-- What to work on --
Write out the data below exactly, from its first line to the line containing "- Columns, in", that line included.

-- Given material --
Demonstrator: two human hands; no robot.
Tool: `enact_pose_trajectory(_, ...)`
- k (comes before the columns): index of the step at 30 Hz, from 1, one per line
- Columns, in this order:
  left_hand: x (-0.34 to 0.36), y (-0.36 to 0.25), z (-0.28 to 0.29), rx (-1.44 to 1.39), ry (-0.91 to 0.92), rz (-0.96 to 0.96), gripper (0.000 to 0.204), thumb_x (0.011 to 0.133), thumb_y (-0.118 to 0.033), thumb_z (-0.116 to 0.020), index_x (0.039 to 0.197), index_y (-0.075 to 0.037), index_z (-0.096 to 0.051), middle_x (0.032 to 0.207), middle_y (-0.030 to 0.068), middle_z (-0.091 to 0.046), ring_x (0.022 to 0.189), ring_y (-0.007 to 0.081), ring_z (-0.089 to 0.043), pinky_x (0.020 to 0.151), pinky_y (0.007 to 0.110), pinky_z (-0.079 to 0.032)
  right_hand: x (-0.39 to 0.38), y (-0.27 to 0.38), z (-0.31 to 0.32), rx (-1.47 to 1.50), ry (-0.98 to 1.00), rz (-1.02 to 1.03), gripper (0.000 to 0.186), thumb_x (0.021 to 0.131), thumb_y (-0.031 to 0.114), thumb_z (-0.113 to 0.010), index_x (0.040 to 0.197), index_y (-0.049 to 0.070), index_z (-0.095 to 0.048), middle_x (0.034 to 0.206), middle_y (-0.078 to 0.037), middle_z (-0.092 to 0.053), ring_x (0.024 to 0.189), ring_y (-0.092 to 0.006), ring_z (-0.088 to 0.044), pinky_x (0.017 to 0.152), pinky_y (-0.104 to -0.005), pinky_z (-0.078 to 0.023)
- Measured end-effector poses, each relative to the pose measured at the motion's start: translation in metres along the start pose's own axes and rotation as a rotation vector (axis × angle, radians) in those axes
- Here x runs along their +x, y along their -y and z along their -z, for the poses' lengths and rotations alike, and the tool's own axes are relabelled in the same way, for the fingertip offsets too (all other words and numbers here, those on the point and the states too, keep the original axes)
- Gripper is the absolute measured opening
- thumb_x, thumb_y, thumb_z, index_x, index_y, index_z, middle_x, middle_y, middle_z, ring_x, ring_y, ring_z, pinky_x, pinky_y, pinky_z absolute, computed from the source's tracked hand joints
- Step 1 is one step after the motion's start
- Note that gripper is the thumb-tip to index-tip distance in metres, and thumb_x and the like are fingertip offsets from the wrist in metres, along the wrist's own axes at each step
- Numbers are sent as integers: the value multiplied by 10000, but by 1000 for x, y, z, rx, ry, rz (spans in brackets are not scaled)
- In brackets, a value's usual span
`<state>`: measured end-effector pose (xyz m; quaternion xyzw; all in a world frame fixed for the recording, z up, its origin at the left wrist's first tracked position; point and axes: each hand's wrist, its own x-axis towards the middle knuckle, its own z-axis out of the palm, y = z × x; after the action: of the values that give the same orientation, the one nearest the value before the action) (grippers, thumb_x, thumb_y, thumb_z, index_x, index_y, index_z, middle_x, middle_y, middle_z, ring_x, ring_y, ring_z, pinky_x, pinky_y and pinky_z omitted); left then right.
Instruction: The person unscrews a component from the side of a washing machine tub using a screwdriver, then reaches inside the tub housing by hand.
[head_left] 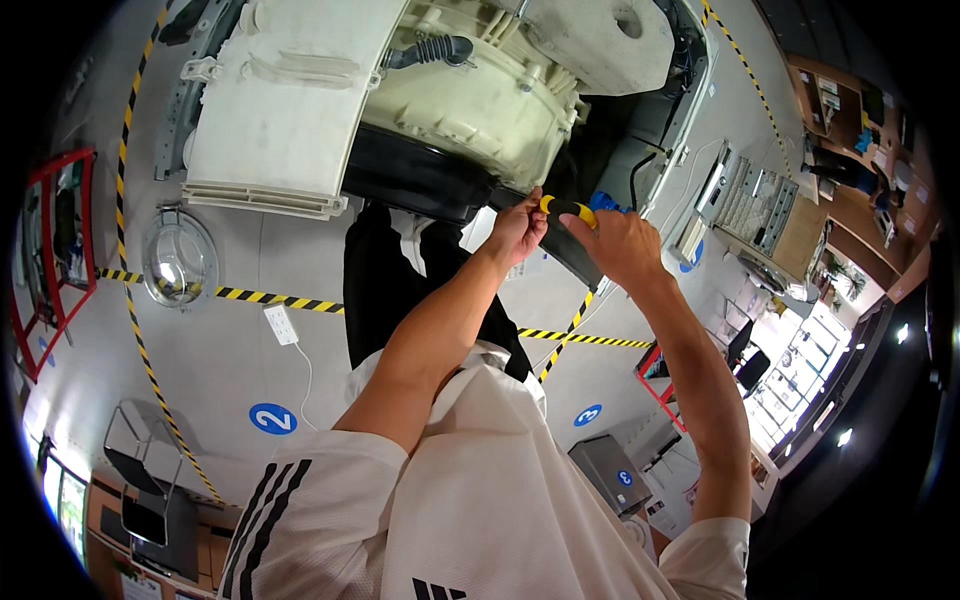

-- Reply --
Demonstrator: two human hands; no robot.
Tool: `enact_pose_trajectory(_, ...)`
- k (comes before the columns): index of the step at 30 Hz, from 1, one per line
- Columns, in this order:

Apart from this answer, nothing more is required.